I grew up in the distance lanes under Mark Schubert. If you know swimming, you know that name carries the weight of thousands of miles and a "no-excuses" philosophy that can either forge you into steel or break you into pieces. I was training for the long grinding yardages until my limbs felt like lead weights and my mind felt like a frayed wire. I was disciplined, I never missed a practice and I never cheated a turn, but I had hit a plateau that felt like a brick wall. I felt that I not only had fatigue from my body, but also the psychological exhaustion of doing the same thing over and over and expecting a different result.
I was surviving, but I wasn't thriving

The shift happened when I started working on sprint-specific training with Irvine Nova Aquatics, an elite, high-performance swim club in Southern California. For the first time, I wasn't just floating above the water, I was starting to feel the momentum in the water. It wasn't about exerting my whole strength in the water; it was about the angle of my pinky on the entry, the precise tension in my core during a breakout, and the intentionality behind every stroke count. I learned that hard work is a baseline, but detailed precision is where the magic happens. I began to realize that the aerobic work that I had put into in the past became the foundation of what I am working on now.
I fought back against the plateau. I hit the goals I had written for myself. I felt like I had finally begun to find a new version of myself.
But then came the transition to college.
My NCAA D3 Swimming Journey
When I arrived at Wellesley, I expected to carry that same momentum into the NCAA D3 environment. Instead, I started to fade. It was a slow, agonizing loss of confidence. Suddenly, the water felt heavier. The times that used to come naturally were slipping away.

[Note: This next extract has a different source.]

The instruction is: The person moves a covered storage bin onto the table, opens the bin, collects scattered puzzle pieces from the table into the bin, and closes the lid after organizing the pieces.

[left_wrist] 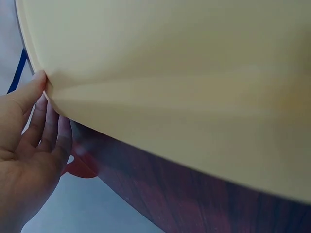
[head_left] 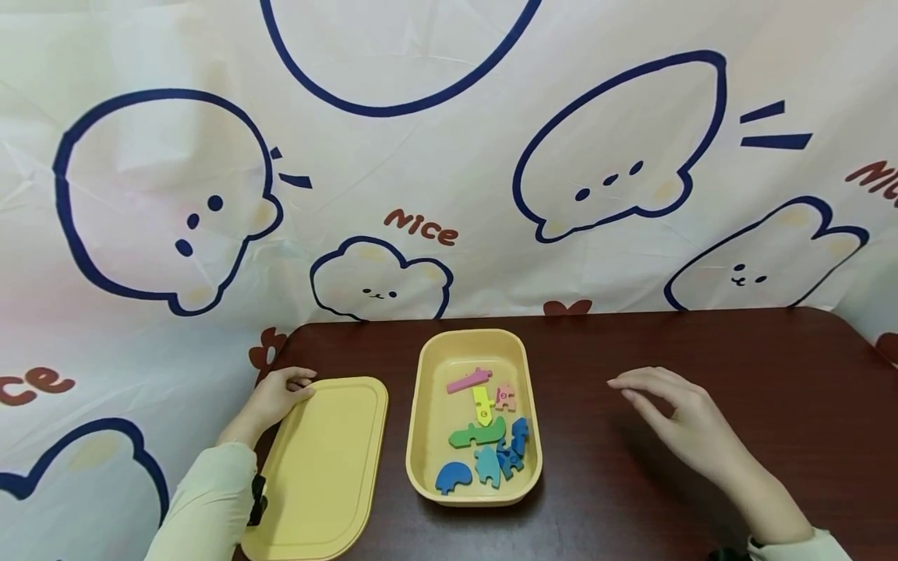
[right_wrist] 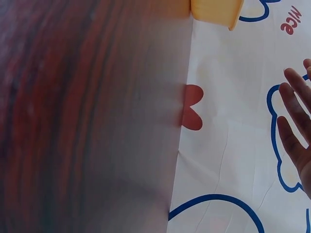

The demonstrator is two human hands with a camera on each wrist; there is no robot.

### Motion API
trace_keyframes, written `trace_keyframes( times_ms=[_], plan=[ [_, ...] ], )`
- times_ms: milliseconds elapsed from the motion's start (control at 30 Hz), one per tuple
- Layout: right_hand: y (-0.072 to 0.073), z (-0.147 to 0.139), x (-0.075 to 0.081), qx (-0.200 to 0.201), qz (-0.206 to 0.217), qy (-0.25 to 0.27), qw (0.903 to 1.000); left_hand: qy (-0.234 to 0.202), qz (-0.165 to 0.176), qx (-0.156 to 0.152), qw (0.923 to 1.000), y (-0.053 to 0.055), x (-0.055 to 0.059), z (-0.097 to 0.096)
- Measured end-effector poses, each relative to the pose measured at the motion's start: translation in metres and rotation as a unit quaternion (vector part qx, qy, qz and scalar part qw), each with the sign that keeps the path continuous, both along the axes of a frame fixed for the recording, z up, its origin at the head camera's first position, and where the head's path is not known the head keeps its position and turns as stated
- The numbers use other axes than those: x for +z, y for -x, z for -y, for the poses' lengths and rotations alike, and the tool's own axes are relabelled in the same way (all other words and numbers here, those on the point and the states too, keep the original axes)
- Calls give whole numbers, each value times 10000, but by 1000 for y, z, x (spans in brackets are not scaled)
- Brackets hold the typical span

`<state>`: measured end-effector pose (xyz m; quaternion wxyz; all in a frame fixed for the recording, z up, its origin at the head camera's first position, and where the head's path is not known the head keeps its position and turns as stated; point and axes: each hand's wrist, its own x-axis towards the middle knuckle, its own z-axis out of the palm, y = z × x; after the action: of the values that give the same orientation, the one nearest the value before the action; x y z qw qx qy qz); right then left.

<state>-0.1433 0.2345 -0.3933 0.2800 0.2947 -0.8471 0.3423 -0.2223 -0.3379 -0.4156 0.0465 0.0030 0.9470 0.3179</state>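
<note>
A flat yellow lid [head_left: 324, 460] lies at the table's left side. My left hand [head_left: 282, 392] grips its far left corner; in the left wrist view the thumb [left_wrist: 35, 87] presses the rim while the other fingers are beneath the edge. My right hand [head_left: 677, 421] is held over the right part of the table, fingers loosely extended and holding nothing. Between the hands stands a yellow tray [head_left: 415, 436]. In it lie puzzle pieces: a pink strip [head_left: 468, 381], a yellow piece [head_left: 482, 405], a green piece [head_left: 477, 433], a light blue piece [head_left: 487, 465] and several others.
The dark wooden table [head_left: 582, 374] has rounded far corners. Behind it and along the left hangs a white cloth [head_left: 484, 195] printed with blue-outlined animals and red words. The tray stands a little to the right of the lid.
</note>
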Motion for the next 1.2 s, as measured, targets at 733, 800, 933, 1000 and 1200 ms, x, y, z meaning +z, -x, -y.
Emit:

I found myself staring at the black line at the bottom of the pool, gripped by a level of self-doubt I had never known.
I stopped trusting the process. More importantly, I stopped trusting myself.
In the middle of that fade, my mental health became a crucial issue. Resilience is easy to talk about when you’re winning; it’s a much harder thing to practice when you feel like you’re failing in front of your teammates every day.
There were mornings when the smell of chlorine made my stomach turn, not because of the workout, but because of the fear that I wouldn't be enough again.
To find my way back, I had to return to the concept of iteration.
Iteration sounds like a technical term, but for an athlete, it’s a lifesaver. For a long time, I thought of my talent as something I either ‘had’ or ‘didn't have’. If I swam a slow time, I thought it meant the fast version of me was gone forever. But iteration taught me that I am in the process of achieving my goals, working in progress that is being updated.
Iteration is An Athlete’s Superpower
I stopped worrying about finding that one perfect, magical performance that would prove to myself that I was good enough. Instead, I began to see each practice as a new version of myself.
Some of my versions have made me more confident. Some of my versions made me focus on techniques. But you don't rewrite the whole program just because the day before was hard. You just show up the next day and iterate. You fix one small thing, maybe your head position, or the way you talk to yourself in the main set.
I have come to realize that confidence is not something you wait for; it’s something you develop.
It is something you get by showing up over and over again, even when your hands are shaking and you’re unsure of the outcome.
I have come to realize that being scared does not mean you are not ready. It just means you care. It means you’re able to challenge yourself in a way that makes you feel vulnerable. It means you’re about to get stronger.
Stronger athletes aren't the ones who never feel fear; they are the ones who focus on the process and the habits when the fear is at its loudest.
Today, I still deal with the shadows of self-doubt. But I also have the resilience of a girl who survived the distance sets and the wisdom of a woman who learned that she is the architect of her own progress.

To the athlete reading this who feels like they are fading: Trust the iteration. Your struggle isn't a sign that you've lost your way; it’s just the next set. Put your face in the water, find your intentionality, and remember that deep inside, the pain is only where the strongest version of you is currently being built.
I’m still fighting. And I’m still iterating.